Однако и либеральное общество не может существовать без собственной аристократии, без людей, стремящихся смотреть на современность с точки зрения вечности.
А что, собственно, означает это выражение — «с точки зрения вечности»? На медной латыни оно звучит еще более грозно: sub specie aeternitatis. Почему грозно? Да потому, что река времен в своем теченьи уносит все дела людей и топит в пропасти забвенья народы, царства и царей: все, что нас радует и печалит, все, о чем мы мечтаем и чего страшимся, — все это когда-нибудь «вечности жерлом пожрется». Последовательный взгляд с точки зрения вечности — это взгляд безразличия или отчаяния, погружаться в вечность слишком глубоко не только опасно, но и неплодотворно.
На мой же взгляд, смотреть на вещи с точки зрения вечности означает оценивать их с точки зрения их долговечности, задумываться об отдаленных последствиях своих решений и постоянно предпочитать «долготу» — «широте». Иными словами, задумываясь о любой социальной проблеме, ставить перед собой не тот вопрос, который сегодня считается главным: «Насколько широкого круга людей это касается?» — но вопрос, сегодня слишком уж непопулярный: «Как долго эта проблема будет оставаться актуальной? Многих ли она будет волновать через одно — два — три — десять поколений?»
Лермонтов, пророчествуя о горькой участи своего поколения, отнюдь не предрекал ему низкого качества жизни, — он устрашал своих сверстников грядущим бесследным исчезновением: толпой угрюмою и скоро позабытой над миром мы пройдем без шума и следа, не бросивши векам ни мысли плодовитой, ни гением начатого труда. Пушкин тоже страшился бесследно исчезнуть: без неприметного следа мне было б грустно мир оставить… Гоголя с юности ужасала перспектива затеряться в пыли, ничем не означив своего имени. Даже «мужиковствующий» Толстой признавался, что, берясь за новую вещь, он испытывает такое ощущение, будто на него смотрят сорок веков…
Подобные чувства сегодня расхожий гуманизм заклеймил бы как аристократические и, следовательно, противоположные демократическим, ибо демократично только то, что служит повседневным нуждам так называемого простого, массового человека; беспокоиться же о том, что оставит след в вечности, то есть в умах потомков, есть не что иное, как барская блажь. На это я могу возразить только одно: подобная трактовка гуманизма и демократии основана на глубочайшем презрении к этому самому простому человеку и, в сущности, даже на отказе считать простых людей людьми. Я же настаиваю на том, что «простых людей», не нуждающихся в том, чтобы чувствовать себя причастными к чему-то бессмертному — по крайней мере, долговечному, не заканчивающемуся с их жизнью, — просто не существует.
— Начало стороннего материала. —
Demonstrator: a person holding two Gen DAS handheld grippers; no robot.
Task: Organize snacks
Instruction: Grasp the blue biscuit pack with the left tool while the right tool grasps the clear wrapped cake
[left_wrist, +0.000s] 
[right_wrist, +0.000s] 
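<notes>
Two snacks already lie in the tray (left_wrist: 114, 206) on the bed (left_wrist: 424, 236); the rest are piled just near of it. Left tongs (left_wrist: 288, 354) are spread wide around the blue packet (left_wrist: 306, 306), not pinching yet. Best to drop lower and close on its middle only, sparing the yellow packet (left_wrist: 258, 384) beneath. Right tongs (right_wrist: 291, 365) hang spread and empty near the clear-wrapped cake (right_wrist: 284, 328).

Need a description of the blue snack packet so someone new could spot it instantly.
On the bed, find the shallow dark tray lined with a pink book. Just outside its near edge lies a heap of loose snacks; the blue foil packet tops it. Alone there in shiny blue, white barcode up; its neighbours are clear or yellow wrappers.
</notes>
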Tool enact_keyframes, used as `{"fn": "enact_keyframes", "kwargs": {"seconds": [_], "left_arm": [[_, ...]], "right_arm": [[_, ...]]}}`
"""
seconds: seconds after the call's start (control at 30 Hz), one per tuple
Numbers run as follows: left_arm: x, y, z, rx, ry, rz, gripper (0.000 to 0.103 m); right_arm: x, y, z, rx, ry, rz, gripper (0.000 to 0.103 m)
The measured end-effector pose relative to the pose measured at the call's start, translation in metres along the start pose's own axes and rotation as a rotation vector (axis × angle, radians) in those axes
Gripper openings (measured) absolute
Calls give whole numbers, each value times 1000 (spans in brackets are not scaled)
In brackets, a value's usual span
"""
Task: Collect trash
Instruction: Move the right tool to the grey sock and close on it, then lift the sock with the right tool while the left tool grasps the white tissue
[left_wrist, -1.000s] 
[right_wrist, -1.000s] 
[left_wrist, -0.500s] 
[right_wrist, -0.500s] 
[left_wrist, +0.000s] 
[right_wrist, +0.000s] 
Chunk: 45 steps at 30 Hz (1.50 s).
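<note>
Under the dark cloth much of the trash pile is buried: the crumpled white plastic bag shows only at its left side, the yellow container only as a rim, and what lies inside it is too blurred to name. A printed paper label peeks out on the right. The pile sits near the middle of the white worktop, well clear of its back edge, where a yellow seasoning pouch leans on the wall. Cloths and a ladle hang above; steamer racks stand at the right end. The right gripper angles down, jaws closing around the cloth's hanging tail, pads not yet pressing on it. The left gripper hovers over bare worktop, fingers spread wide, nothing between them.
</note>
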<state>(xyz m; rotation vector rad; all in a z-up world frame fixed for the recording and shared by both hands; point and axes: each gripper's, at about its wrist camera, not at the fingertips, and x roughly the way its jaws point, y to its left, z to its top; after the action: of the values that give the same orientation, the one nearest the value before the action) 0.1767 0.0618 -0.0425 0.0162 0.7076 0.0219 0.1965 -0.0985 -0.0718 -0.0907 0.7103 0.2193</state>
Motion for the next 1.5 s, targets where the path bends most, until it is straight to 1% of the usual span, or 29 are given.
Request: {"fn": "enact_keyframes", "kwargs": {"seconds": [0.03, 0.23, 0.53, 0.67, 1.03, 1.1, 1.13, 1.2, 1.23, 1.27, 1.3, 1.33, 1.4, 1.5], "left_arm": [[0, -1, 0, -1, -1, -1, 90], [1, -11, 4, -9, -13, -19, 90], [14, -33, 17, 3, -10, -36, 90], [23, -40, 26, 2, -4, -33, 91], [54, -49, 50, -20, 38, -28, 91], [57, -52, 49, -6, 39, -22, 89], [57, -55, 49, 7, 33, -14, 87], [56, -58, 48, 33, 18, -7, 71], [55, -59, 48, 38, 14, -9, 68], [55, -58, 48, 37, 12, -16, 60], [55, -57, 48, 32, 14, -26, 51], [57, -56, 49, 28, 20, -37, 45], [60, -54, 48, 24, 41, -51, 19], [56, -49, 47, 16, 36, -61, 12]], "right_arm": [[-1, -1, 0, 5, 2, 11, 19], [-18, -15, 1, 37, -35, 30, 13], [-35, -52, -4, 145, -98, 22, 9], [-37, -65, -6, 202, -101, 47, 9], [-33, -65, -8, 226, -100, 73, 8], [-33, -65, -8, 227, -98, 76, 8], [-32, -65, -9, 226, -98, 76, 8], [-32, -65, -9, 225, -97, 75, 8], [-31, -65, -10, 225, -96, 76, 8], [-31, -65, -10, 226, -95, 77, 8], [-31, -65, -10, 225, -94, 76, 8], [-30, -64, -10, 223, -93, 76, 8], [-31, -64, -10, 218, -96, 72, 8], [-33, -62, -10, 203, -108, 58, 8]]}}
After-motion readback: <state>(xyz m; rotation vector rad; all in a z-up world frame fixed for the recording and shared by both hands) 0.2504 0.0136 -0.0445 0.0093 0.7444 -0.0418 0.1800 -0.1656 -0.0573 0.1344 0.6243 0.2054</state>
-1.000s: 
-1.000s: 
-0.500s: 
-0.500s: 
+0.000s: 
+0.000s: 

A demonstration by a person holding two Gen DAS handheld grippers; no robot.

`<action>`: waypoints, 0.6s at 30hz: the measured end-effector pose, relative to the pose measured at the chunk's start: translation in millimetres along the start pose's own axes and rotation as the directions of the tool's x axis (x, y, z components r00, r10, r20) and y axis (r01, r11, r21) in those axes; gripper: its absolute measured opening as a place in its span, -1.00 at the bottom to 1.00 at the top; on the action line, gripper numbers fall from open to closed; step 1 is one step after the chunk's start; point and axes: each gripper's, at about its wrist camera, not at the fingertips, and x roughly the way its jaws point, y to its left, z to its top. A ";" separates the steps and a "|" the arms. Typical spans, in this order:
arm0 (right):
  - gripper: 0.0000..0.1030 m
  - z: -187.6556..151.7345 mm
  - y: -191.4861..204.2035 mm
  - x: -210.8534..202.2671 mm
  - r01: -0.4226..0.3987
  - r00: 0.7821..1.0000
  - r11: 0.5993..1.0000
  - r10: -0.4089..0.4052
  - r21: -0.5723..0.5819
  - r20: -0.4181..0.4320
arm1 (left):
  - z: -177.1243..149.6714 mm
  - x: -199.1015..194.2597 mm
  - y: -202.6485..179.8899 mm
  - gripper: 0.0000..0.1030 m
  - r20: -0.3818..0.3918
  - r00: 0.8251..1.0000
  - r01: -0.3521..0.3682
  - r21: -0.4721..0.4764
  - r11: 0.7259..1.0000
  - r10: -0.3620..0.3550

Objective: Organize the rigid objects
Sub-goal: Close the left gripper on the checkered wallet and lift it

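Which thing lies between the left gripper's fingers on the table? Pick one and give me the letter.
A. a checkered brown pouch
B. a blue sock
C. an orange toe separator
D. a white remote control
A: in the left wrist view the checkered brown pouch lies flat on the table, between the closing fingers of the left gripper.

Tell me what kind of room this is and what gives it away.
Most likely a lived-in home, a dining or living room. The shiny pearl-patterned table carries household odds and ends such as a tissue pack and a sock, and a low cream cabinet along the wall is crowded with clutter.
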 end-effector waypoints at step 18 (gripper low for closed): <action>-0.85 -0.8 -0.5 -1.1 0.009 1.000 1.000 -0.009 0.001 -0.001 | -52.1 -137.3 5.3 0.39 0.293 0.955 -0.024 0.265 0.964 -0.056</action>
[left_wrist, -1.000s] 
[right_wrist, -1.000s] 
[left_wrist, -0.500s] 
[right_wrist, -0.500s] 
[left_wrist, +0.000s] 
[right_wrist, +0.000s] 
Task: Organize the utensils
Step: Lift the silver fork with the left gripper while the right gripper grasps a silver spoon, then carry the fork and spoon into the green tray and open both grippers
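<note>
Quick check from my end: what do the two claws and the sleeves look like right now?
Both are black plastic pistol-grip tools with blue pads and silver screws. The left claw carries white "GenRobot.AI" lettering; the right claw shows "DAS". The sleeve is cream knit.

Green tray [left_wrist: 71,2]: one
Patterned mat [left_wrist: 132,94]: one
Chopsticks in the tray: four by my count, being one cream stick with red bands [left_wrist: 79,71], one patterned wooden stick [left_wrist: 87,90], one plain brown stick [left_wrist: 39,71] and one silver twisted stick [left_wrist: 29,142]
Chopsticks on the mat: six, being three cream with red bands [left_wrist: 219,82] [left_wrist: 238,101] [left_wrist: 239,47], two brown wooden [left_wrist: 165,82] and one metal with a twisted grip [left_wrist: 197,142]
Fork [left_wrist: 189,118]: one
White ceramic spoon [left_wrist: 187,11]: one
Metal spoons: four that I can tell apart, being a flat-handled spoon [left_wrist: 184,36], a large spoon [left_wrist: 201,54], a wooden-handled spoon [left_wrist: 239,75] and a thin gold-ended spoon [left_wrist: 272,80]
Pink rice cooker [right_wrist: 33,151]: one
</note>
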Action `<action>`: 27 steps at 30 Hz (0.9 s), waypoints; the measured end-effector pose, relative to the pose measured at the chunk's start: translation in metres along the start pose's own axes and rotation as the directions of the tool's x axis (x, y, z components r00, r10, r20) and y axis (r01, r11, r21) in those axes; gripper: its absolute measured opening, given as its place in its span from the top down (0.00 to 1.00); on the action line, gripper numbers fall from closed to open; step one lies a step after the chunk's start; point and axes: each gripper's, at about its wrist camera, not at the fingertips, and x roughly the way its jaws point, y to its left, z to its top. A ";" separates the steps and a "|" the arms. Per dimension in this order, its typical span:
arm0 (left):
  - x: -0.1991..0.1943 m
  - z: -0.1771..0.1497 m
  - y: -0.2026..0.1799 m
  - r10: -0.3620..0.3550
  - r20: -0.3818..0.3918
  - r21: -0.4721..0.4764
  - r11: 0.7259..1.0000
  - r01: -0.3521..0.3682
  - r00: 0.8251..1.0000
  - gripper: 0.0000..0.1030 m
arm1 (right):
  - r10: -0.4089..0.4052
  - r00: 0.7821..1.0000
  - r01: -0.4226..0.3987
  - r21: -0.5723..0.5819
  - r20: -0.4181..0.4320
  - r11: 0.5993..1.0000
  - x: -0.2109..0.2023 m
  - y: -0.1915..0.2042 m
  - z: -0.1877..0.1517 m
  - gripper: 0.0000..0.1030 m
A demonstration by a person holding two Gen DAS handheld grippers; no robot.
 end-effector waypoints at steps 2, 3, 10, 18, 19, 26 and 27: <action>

Я настаиваю на том, что взгляд прагматика на человеческую природу гораздо более наивен, чем взгляд романтика: человек — не какой-то особенный аристократ духа, а всякий человек, покуда он остается человеком — живет и может жить только грезами, иллюзиями. Разумеется, я говорю не о галлюцинациях душевнобольного, не имеющих ничего общего с реальностью, — я говорю о том, что решительно всякий реальный объект, который мы любим или ненавидим, мы непременно идеализируем либо демонизируем — или уж, как минимум, погружаем в воображаемый контекст, внутри которого предмет нашей симпатии или антипатии приобретает смысл, коего он сам по себе не имеет. Слабость прагматического взгляда на человека вовсе не в том, что он низок или оскорбителен, — слабость его в том, что он чрезвычайно далек от истины. Прагматический взгляд на человеческую природу исходит из той, часто неосознанной, посылки, что для человека физические ощущения неизмеримо важнее, чем душевные, психологические переживания. Тогда как дело обстоит скорее обратным образом.